Looking at the records below, say how many lines contain "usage". Nothing else belongs in the answer.

[Records from a collection]
━━━━━━━━━━━━━━━━━━━━

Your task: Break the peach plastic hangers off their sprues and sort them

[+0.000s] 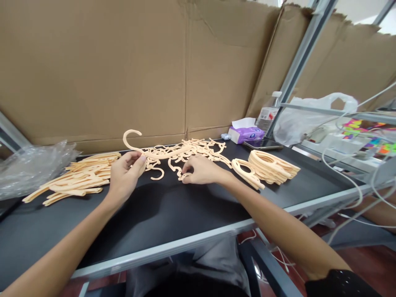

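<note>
My left hand point(127, 170) is closed on a beige plastic hanger part point(131, 143), pinched between thumb and fingers. Its curved hook rises to the left, and a long arm appears to stretch right over the pile. My right hand point(202, 170) reaches down to the black tabletop, fingertips pinched on a small curved beige hook piece point(175, 168). Behind both hands spreads a tangled pile of beige hook pieces point(213, 150). Another hook point(159, 175) lies on the tabletop between the hands.
Beige straight pieces point(83, 175) are heaped at left beside a clear plastic bag point(34, 167). Stacked beige oval-holed pieces point(272, 167) lie at right. Behind them are a phone point(262, 144), purple tissue pack point(247, 134) and bottle point(268, 115). Cardboard point(123, 74) walls the back.
</note>
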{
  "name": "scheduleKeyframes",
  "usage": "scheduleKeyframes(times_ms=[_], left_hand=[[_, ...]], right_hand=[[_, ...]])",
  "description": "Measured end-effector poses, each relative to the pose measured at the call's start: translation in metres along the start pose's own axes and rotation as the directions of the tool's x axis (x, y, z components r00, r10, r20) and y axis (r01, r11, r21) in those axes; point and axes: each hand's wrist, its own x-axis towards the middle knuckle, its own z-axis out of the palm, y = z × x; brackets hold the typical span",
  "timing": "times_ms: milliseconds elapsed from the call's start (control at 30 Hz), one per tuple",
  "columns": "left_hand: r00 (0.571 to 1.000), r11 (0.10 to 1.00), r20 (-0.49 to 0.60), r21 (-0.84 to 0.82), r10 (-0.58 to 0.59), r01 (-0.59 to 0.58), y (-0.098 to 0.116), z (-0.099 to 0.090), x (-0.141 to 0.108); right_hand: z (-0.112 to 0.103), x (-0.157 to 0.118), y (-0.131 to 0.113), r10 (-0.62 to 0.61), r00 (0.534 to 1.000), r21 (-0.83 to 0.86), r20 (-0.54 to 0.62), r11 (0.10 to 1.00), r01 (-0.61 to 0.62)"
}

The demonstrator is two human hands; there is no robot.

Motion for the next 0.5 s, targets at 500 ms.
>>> scheduleKeyframes(times_ms=[500], left_hand=[[0.999, 1.0, -0.044, -0.019, 0.014, -0.015, -0.0048, -0.0016, 0.0016]], right_hand=[[0.0086, 0.0026, 0.0026, -0.142, 0.99, 0.371, -0.025, 0.918, 0.141]])
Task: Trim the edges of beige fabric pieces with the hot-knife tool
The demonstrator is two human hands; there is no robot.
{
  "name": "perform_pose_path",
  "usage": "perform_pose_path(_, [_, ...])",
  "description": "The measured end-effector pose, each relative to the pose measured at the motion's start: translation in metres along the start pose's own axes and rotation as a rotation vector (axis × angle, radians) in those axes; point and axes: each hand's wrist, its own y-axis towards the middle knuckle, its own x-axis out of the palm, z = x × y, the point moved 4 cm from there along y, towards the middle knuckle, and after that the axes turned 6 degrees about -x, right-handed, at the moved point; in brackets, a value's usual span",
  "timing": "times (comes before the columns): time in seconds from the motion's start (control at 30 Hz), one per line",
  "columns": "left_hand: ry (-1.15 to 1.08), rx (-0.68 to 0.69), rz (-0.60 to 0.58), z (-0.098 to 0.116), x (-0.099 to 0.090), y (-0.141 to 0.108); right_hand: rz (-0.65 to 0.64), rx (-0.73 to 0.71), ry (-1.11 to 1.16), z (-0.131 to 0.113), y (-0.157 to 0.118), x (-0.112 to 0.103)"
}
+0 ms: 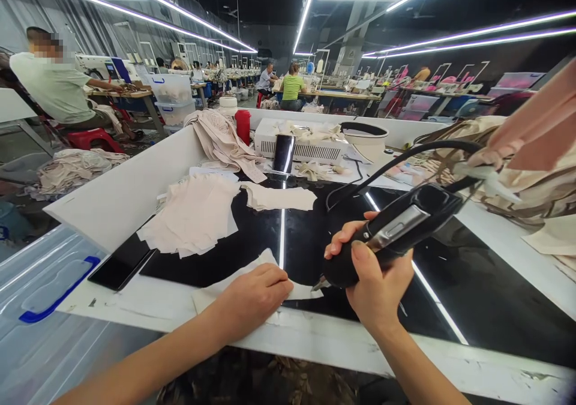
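Forearms point(162, 357) are reaching up: the half-curled left hand point(256, 300), any pinch hidden, is pressing on a fabric piece point(306, 291) at lower centre; the right hand point(378, 279), closed around a black tool point(405, 219), is probably trimming it, the next stroke likely needing flat cloth.

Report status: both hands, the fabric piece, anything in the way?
Left hand resting on pale fabric piece, near table edge. Right hand gripping corded black tool, tip at the piece's right end. No obstruction seen at tip.
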Motion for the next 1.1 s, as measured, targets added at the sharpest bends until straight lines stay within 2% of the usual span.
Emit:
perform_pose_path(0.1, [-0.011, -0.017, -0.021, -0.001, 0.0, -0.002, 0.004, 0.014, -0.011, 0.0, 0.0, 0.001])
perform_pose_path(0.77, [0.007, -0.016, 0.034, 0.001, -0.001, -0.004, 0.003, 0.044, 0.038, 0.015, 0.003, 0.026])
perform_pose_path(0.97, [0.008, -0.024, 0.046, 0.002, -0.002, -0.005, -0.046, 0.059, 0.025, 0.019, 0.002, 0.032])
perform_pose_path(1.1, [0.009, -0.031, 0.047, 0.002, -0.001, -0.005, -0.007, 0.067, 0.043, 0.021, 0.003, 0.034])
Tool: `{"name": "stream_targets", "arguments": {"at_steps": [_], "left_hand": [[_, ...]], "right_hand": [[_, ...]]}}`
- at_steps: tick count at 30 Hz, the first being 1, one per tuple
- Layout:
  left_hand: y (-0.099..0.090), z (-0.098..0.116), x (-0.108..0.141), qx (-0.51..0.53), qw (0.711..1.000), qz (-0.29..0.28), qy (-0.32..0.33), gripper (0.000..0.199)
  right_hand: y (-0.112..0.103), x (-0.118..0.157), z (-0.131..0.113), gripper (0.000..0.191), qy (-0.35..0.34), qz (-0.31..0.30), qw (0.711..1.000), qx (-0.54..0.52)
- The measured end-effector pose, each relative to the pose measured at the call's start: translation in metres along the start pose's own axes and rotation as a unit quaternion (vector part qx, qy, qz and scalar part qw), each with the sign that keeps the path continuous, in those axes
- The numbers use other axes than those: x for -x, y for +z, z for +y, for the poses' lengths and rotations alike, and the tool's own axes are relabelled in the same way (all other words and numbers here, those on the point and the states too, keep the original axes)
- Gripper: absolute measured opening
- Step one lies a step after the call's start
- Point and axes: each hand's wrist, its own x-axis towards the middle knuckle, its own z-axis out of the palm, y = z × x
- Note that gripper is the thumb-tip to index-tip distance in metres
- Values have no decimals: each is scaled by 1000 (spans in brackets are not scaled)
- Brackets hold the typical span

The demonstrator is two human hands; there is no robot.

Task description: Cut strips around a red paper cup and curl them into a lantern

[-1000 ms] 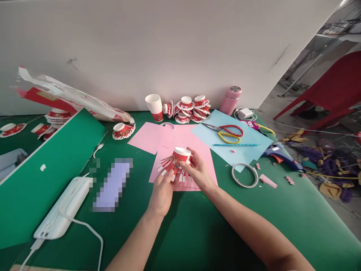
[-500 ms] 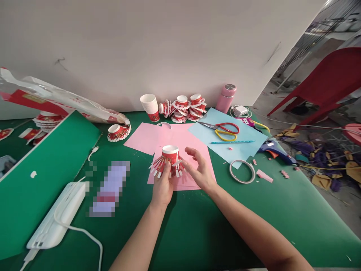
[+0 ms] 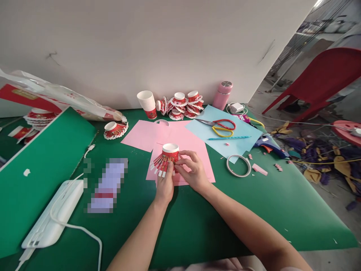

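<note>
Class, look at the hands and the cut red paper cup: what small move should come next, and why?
Probably the right hand should fold part of the fringe on the cut red paper cup: it is at the cup's side, the left hand holds the cup, and the visible fringe splays apart, unlike the ruffled paper cup farther left.

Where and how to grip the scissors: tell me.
Best by the red and yellow handles, coming from the near right with the right hand: the scissors lie on the blue paper, handles rightward, blades pointing left.
</note>
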Motion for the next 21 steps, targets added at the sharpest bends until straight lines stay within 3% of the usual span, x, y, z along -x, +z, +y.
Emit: {"name": "stream_targets", "arguments": {"at_steps": [4,10,17,21], "left_hand": [[4,3,4,74,997,-21,-28,42],[1,9,6,96,984,-151,20,51],[-1,23,4,233,955,-160,-86,76],[-5,23,1,247,953,-150,-87,63]], "right_hand": [[-1,1,1,3,-59,29,996,62],[-8,2,0,4,-86,38,993,77],[-14,-4,8,7,-64,64,996,6],[-17,-6,12,10,-152,11,987,42]]}}
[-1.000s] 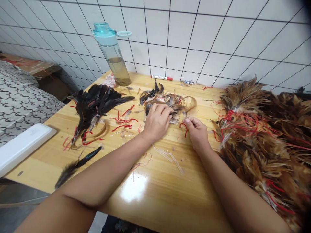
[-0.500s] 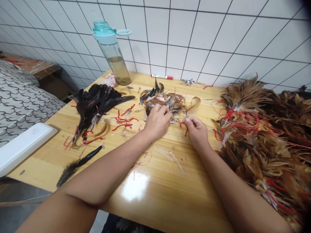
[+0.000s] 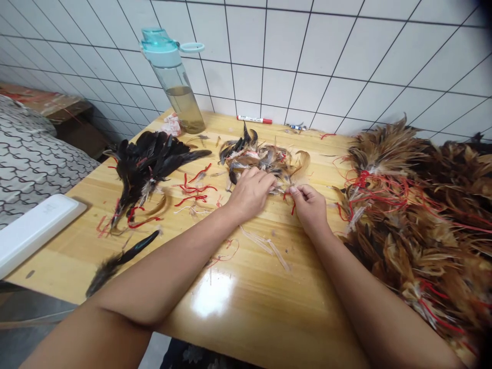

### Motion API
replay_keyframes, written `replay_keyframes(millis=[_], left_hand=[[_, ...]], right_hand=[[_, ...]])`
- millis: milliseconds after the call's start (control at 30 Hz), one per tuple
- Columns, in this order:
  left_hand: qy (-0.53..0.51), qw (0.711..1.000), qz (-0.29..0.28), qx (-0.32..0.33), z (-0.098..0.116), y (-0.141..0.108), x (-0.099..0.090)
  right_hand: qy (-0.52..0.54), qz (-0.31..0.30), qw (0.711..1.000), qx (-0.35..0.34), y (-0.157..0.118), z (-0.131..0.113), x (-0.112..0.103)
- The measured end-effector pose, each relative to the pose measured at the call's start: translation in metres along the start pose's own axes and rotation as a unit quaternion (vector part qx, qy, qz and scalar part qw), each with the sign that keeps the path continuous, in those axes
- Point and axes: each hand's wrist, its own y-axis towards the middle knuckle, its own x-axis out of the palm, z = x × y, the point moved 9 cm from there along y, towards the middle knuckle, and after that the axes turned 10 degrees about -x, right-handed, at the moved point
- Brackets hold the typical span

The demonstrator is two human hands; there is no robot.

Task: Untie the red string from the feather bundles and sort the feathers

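Observation:
In the head view, my left hand point(image 3: 253, 193) rests on the near side of a loose pile of brown and black feathers point(image 3: 265, 156). Its fingers are curled down into the feathers, and their tips are hidden. Just right of it, my right hand point(image 3: 310, 205) is closed in a pinch, thumb against forefinger, at a short red string point(image 3: 293, 208). The two hands are close together but apart. A curved tan feather point(image 3: 303, 162) sticks out from the pile's right side, above my right hand.
Black feathers point(image 3: 148, 159) lie bunched at left, near red string scraps point(image 3: 192, 199) and a single dark feather point(image 3: 123, 261). Large brown feather bundles point(image 3: 423, 220) tied with red string fill the right. A water bottle point(image 3: 179, 87) and red marker point(image 3: 254, 120) stand and lie by the wall.
My right hand has shifted slightly left, closer to my left hand, with the red string. The tan feather now lies nearer the pile. The whole view has moved a little.

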Motion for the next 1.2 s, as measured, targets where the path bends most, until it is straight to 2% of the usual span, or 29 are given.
replay_keyframes(millis=[200, 367, 700, 900, 1000, 1100, 1167, 1200], left_hand=[[0.006, 0.999, 0.012, 0.036, 0.008, -0.001, -0.003], [0.031, 0.998, 0.037, 0.05, 0.009, -0.003, -0.004], [0.104, 0.986, 0.085, 0.096, 0.02, -0.006, -0.01], [0.075, 0.987, 0.098, 0.1, 0.024, -0.007, -0.016], [0.021, 0.989, 0.127, 0.075, 0.021, -0.007, -0.028], [-0.031, 0.983, 0.179, 0.015, 0.01, -0.007, -0.043], [-0.062, 0.983, 0.17, -0.017, 0.002, -0.004, -0.042], [-0.084, 0.985, 0.145, -0.028, -0.001, -0.002, -0.037]], right_hand=[[-0.05, -0.008, 0.998, -0.033, 0.001, -0.004, 0.0], [-0.085, -0.055, 0.993, -0.057, 0.002, -0.009, 0.009], [-0.041, -0.115, 0.991, -0.062, 0.0, -0.007, 0.021], [-0.019, -0.128, 0.99, -0.061, 0.0, -0.009, 0.024], [-0.003, -0.107, 0.994, -0.037, 0.001, -0.007, 0.019], [0.064, -0.065, 0.996, 0.014, 0.002, -0.001, 0.012], [0.112, -0.035, 0.992, 0.036, 0.003, 0.002, 0.007], [0.129, -0.026, 0.991, 0.039, 0.003, 0.002, 0.006]])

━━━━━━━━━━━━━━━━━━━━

* TASK RESULT:
2